- **WHAT THE TASK REQUIRES**
In the data that follows, count the lines where "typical" appears, and write only the number.

(Data items)

□ □ □ □

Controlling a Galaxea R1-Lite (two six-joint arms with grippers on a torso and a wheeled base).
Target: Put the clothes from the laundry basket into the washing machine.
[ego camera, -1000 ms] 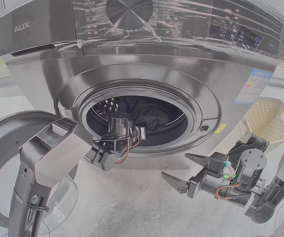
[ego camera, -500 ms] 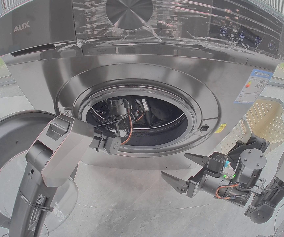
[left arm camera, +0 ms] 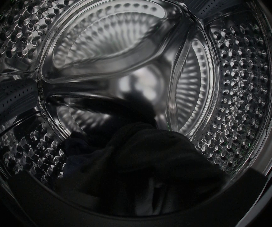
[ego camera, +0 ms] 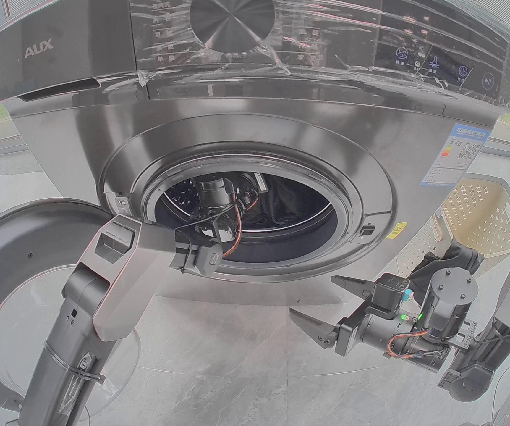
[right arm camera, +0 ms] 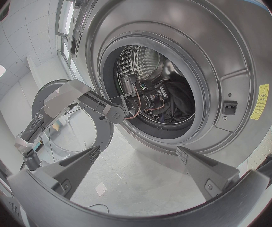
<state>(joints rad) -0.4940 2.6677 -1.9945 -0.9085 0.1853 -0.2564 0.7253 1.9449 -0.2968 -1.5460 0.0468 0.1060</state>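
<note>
Dark clothes (left arm camera: 148, 161) heaped low in washing machine (ego camera: 255, 107) drum; left gripper (ego camera: 255, 187) inside the door opening, grip impossible to tell; right gripper (ego camera: 314, 296) spread wide, empty, outside near laundry basket (ego camera: 485, 208) holding another dark garment (ego camera: 450, 258).

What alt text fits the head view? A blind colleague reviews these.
The left arm's wrist sits inside the open washing machine, beside dark clothes. The right gripper hangs open outside, near a laundry basket holding dark cloth.
</note>
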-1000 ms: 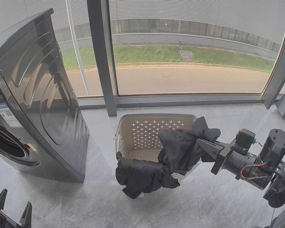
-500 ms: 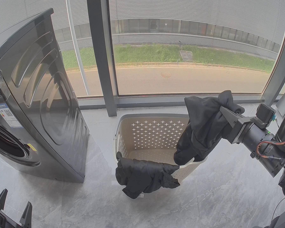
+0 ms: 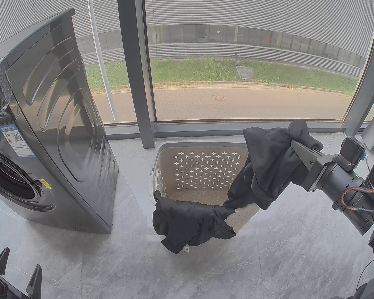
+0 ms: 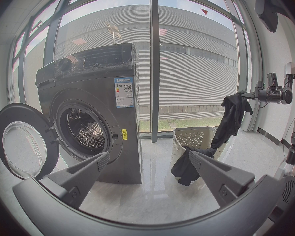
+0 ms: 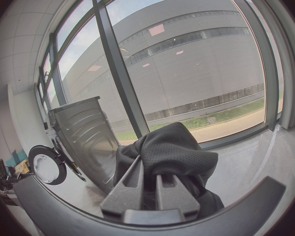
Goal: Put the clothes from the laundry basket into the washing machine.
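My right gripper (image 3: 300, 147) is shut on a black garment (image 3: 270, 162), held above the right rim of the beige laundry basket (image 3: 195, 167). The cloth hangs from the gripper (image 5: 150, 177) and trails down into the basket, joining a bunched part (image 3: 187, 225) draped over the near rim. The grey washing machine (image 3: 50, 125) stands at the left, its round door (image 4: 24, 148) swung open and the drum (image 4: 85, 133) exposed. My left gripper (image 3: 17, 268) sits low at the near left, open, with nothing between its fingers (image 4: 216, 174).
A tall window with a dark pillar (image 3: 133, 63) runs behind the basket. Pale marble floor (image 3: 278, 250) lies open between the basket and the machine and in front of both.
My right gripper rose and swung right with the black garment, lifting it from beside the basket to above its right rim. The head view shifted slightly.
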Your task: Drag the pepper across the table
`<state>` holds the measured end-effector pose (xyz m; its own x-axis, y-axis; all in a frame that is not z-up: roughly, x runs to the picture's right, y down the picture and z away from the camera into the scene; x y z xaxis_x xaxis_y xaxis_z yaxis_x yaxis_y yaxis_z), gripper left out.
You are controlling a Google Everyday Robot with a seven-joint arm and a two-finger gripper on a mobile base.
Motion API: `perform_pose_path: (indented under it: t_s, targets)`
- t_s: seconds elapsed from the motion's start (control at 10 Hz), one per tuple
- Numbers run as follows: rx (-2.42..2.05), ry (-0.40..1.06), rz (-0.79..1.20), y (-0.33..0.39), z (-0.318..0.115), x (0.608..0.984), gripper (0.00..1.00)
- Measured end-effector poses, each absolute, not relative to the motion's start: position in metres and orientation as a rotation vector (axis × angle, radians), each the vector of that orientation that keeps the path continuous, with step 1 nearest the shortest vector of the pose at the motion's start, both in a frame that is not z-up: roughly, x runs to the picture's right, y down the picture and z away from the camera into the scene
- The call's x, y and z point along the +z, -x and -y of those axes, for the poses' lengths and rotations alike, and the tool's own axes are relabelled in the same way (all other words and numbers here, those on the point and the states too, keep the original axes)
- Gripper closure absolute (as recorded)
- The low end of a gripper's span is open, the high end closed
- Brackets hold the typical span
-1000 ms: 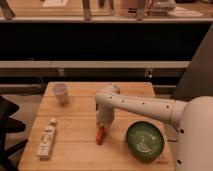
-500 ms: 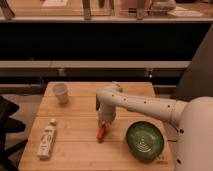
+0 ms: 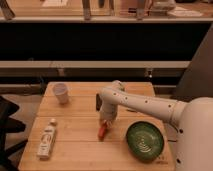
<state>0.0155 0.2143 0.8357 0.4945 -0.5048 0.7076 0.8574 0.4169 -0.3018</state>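
The small red-orange pepper [image 3: 102, 131] lies on the light wooden table [image 3: 80, 145], near its middle, left of the green bowl. My gripper [image 3: 106, 123] hangs from the white arm and points down right over the pepper's upper end, touching or almost touching it. The arm comes in from the right, bent at an elbow above the table's middle. Part of the pepper is hidden under the gripper.
A green bowl [image 3: 144, 140] stands at the front right. A white bottle with a green label [image 3: 46, 142] lies at the front left. A white cup [image 3: 61, 92] stands at the back left. Dark shelving runs behind the table.
The gripper and the pepper have shifted slightly, the pepper a little toward the front left. The other objects have not moved.
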Motion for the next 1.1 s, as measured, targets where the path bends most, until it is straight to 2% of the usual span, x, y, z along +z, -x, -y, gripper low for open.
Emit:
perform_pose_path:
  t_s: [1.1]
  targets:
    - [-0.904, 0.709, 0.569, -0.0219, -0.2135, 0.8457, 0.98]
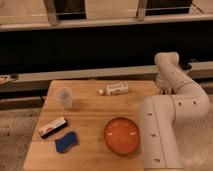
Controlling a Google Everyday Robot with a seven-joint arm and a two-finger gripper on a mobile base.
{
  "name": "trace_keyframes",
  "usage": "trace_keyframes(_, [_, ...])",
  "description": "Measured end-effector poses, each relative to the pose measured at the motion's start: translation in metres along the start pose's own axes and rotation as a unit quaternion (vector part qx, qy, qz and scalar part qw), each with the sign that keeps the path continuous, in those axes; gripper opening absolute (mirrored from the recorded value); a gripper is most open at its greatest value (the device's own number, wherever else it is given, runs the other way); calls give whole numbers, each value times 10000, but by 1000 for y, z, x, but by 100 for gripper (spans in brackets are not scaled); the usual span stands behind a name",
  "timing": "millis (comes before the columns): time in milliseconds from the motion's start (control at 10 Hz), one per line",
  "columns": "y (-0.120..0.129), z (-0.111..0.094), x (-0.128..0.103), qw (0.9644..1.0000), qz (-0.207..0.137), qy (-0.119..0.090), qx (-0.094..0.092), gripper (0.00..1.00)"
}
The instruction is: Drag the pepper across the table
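Progress check from my end: nothing's really started yet, far as I can judge. Pepper lies on its side near the far edge of the table, cap end pointing left, and nothing is touching it. My arm is folded over at the right side, and the gripper sits just past the table's far right corner, to the right of the pepper and apart from it. Whether the claw is spread or clenched I honestly can't tell — it's tucked behind the arm links. So what's left is the whole job: get to the bottle, make contact, drag it.

Other stuff on the table: a cup left of the pepper, a flat box and a blue sponge near the front left, and an orange plate at front right. Dragging left along the far edge runs toward the cup — toward the front there's open wood between the plate and the box.
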Motion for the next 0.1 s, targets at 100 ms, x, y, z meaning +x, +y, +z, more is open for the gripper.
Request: trace_keyframes(100, [-1, 0, 0, 10000, -5, 1, -1, 3])
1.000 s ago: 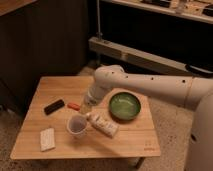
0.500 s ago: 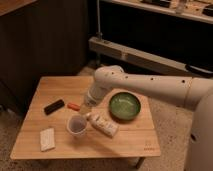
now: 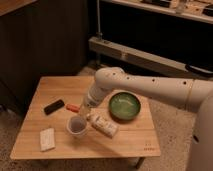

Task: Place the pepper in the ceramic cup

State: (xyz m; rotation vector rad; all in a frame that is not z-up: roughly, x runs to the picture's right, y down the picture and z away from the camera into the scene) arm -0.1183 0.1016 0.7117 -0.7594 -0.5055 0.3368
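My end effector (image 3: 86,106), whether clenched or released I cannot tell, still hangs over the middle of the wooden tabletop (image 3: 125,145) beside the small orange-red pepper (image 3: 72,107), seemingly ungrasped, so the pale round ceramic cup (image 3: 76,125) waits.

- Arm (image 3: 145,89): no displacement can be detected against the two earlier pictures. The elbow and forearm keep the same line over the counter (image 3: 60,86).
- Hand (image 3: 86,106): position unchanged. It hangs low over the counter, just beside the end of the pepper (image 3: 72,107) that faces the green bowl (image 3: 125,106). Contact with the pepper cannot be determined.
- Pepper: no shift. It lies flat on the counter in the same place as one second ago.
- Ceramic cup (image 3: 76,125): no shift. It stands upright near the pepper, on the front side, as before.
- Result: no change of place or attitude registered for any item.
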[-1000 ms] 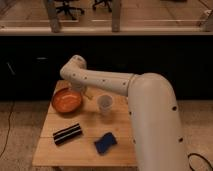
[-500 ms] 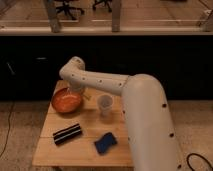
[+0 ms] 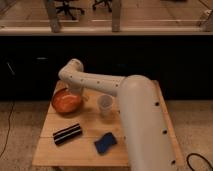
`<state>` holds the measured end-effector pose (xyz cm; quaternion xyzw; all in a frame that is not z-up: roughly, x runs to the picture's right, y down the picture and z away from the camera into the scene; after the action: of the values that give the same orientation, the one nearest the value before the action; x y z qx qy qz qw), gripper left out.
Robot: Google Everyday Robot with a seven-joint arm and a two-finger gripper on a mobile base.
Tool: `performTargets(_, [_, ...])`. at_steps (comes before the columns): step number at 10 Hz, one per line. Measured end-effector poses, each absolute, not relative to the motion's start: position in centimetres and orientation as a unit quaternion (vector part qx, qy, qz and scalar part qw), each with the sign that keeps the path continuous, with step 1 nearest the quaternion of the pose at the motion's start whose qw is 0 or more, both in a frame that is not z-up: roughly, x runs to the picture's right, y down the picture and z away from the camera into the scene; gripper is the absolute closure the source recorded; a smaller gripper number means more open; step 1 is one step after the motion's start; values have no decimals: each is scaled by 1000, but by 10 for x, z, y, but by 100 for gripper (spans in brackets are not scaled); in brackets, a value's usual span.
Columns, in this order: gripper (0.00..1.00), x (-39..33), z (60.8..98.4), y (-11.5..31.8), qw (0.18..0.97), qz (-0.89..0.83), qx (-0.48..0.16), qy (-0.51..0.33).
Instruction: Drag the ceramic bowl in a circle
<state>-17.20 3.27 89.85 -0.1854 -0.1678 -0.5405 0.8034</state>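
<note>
The ceramic bowl (image 3: 64, 103), round, shallow and glossy orange-brown, sits on the back left part of the wooden table (image 3: 88, 126). My white arm reaches from the lower right across the table, bends at an elbow above the bowl and points down. The gripper (image 3: 76, 91) is at the bowl's far right rim, open, and largely hidden by the wrist. I cannot tell whether it touches the rim.
A small translucent white cup (image 3: 105, 105) stands just right of the bowl, close to the arm. A black striped bar (image 3: 67, 134) lies at the front left and a blue sponge (image 3: 105, 143) at the front middle. The arm covers the table's right side.
The big arm link at the right has shifted a little. The bowl and the gripper stay in about the same place.
</note>
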Motion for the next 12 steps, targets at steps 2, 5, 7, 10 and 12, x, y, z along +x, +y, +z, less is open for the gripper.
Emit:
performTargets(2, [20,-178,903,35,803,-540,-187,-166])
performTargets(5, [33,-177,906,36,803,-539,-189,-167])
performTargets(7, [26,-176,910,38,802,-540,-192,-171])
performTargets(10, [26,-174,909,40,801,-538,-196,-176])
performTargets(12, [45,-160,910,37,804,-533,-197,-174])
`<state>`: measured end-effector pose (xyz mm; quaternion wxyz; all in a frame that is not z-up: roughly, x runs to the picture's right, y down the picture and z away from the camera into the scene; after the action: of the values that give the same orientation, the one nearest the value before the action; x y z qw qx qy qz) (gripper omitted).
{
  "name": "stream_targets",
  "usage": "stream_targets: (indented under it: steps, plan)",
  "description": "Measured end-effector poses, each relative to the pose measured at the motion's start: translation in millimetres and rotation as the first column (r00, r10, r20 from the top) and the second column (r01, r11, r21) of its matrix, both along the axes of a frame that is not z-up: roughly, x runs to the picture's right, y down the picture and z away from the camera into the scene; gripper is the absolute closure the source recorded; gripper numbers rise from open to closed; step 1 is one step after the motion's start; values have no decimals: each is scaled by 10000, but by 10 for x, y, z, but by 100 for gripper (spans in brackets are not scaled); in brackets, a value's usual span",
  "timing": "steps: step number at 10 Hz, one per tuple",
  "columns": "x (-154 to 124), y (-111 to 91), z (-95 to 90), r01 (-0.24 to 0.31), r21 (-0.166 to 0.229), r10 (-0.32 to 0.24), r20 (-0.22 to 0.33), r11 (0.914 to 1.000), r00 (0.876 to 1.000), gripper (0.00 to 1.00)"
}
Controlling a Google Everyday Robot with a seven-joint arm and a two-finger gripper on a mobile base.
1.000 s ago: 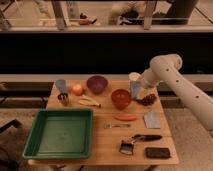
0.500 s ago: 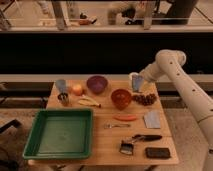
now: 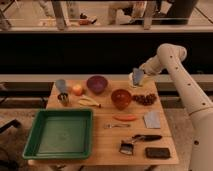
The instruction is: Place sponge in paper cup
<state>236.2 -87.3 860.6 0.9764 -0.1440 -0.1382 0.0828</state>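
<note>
Raised a little since the previous frame, your gripper (image 3: pixel 138 78) hung above the back right corner of the table (image 3: pixel 105 145), jaws clenched on the blue-grey sponge (image 3: pixel 137 74), well apart from the paper cup (image 3: pixel 61 85) at back left.

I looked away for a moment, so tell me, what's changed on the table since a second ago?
The gripper, over the far right rear edge of the table, rose slightly and shifted right as the arm lifted. The blue-grey piece at its tip, likely the sponge, went with it. The paper cup, the green tray and everything else stayed put.
</note>
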Motion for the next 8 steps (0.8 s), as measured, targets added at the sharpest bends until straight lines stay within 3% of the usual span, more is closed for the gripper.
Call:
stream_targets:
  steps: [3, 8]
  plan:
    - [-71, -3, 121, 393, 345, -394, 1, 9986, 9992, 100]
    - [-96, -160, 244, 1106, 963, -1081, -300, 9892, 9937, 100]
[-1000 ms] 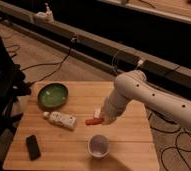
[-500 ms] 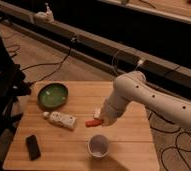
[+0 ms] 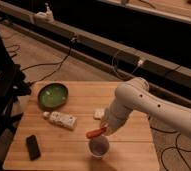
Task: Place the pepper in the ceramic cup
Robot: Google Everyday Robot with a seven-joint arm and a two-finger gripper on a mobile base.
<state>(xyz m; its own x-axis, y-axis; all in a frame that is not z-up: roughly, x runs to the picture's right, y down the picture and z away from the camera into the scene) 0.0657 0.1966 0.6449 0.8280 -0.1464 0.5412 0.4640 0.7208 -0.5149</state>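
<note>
Fingers pinching the pepper (image 3: 94, 132) at its right end, so it sticks out to the left, held just above the ceramic cup (image 3: 98, 146) near the front edge of the wooden table (image 3: 134, 145). Gripper (image 3: 105, 129) hanging off the white arm (image 3: 139, 102) coming in from the right. Further left: pale block (image 3: 63, 119), green bowl (image 3: 52, 95) behind it, dark flat thing (image 3: 33, 147) at the near-left corner.

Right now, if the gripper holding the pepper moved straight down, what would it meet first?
Probably the small round white ceramic cup: the gripper, shut on the slim red-orange pepper, hangs just above its rim, though depth is uncertain.
</note>
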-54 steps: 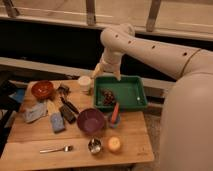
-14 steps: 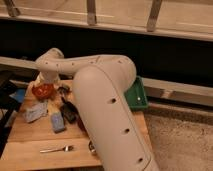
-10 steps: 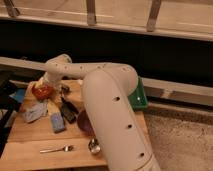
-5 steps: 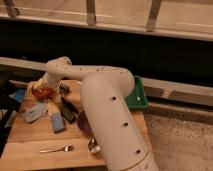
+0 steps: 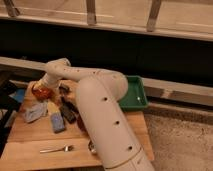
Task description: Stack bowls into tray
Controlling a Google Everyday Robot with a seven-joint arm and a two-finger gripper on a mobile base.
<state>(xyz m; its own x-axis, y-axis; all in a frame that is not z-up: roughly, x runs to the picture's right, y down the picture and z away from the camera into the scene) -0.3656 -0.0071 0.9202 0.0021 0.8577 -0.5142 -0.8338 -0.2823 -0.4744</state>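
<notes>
You see one orange-red bowl (image 5: 42,93) — gripper (image 5: 40,88) at it, fingers spread — and one green tray (image 5: 136,95) at the right edge of the table (image 5: 30,142).

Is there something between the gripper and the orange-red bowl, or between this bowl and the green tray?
Nothing visible separates the gripper from the orange-red bowl at the table left end. Toward the green tray, dark objects lie beside the bowl, and the robot's own arm hides the rest of the way.
</notes>
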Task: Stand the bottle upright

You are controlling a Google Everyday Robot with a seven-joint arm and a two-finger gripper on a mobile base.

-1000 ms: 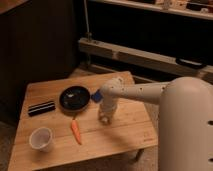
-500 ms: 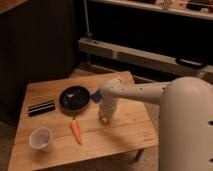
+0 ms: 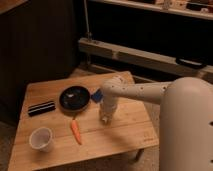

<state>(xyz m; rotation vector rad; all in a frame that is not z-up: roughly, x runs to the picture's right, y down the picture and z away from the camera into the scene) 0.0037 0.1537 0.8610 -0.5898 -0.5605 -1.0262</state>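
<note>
The white arm reaches in from three o'clock, runs level across the wooden table, then bends at the wrist and points straight down. The gripper hangs at the table's middle, right down at the surface. Clenched or released? Cannot tell from here, the wrist housing covers it.

The bottle shows only as a pale, glassy patch at the gripper's lower end, on the wood, and whether it stands or leans cannot be made out.

From the gripper, the orange carrot lies near at eight o'clock, and the white cup sits farther out the same way, well apart. The black plate is at ten o'clock, a small blue item is at eleven, just beside the plate's rim, and a black bar lies at nine near the table's edge.

Against half a second back, almost nothing has changed: the arm holds the same bent pose, the gripper sits at the same spot, and the carrot, cup and plate have not moved.
</note>
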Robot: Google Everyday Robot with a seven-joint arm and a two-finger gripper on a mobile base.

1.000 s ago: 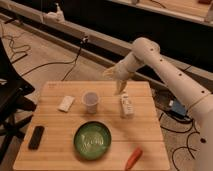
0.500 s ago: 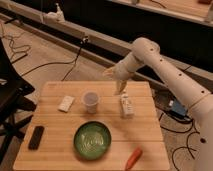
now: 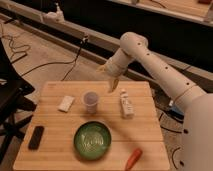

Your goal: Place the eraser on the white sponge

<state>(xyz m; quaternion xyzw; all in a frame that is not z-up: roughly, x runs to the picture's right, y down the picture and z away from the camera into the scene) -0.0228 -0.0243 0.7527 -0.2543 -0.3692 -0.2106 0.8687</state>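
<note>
The black eraser (image 3: pixel 36 137) lies flat near the front left edge of the wooden table (image 3: pixel 60 125). The white sponge (image 3: pixel 65 103) lies flat further back on the left, apart from the eraser. My gripper (image 3: pixel 110 80) hangs above the table's far edge, to the right of the sponge and far from the eraser, with nothing seen in it.
A translucent cup (image 3: pixel 91 101) stands right of the sponge. A white printed tube (image 3: pixel 126 104) lies right of the cup. A green bowl (image 3: pixel 92 139) sits at front centre, an orange carrot-like piece (image 3: pixel 133 158) at the front right edge. Black chair at left.
</note>
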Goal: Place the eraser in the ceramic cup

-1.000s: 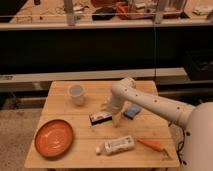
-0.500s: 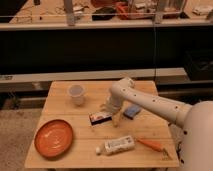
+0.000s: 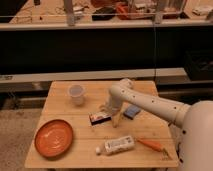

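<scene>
The end effector [image 3: 110, 114] is down low at the worktop [image 3: 85, 156], right up against the eraser [image 3: 100, 117] on the eraser's right side. I cannot tell whether it is spread or pressed together, nor whether it is touching the block. The eraser looks to be lying flat on the wood, not lifted, so I'd judge the step in hand to be the grasp itself, with the carry and drop not yet begun.

The next move calls for a firm pinch across the eraser's narrow sides, a lift, then a short carry to the ceramic cup [image 3: 76, 94], which stands behind and to the left of the eraser, apart from it. The cup's mouth is small, so the release needs to be well centred.

The eraser is a small rectangular block, pale on top with dark sides. The cup is plain, white, round and slightly tapered. Just right of the eraser lies a squarish blue pad [image 3: 132, 111]. In front of the eraser is a white tube [image 3: 116, 145], and front-left a wide, shallow orange plate [image 3: 53, 137]. The worktop is pale slatted wood.
</scene>
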Tool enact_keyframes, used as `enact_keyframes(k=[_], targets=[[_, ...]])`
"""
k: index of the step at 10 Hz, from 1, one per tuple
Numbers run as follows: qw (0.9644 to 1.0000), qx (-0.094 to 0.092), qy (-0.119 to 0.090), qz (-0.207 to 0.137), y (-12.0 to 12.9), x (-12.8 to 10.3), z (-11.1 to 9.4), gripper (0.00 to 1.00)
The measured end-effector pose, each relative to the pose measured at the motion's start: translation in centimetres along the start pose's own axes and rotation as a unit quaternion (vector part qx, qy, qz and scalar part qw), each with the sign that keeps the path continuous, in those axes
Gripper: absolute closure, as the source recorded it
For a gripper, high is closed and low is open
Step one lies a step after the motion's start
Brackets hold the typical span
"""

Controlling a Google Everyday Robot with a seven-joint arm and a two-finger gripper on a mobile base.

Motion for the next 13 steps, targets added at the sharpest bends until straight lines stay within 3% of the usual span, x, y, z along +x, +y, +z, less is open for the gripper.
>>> enact_keyframes(k=[13], targets=[[0.9998,0.012,0.016,-0.01,-0.11,-0.88,-0.16,0.2]])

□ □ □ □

- **EXERCISE RESPONSE**
2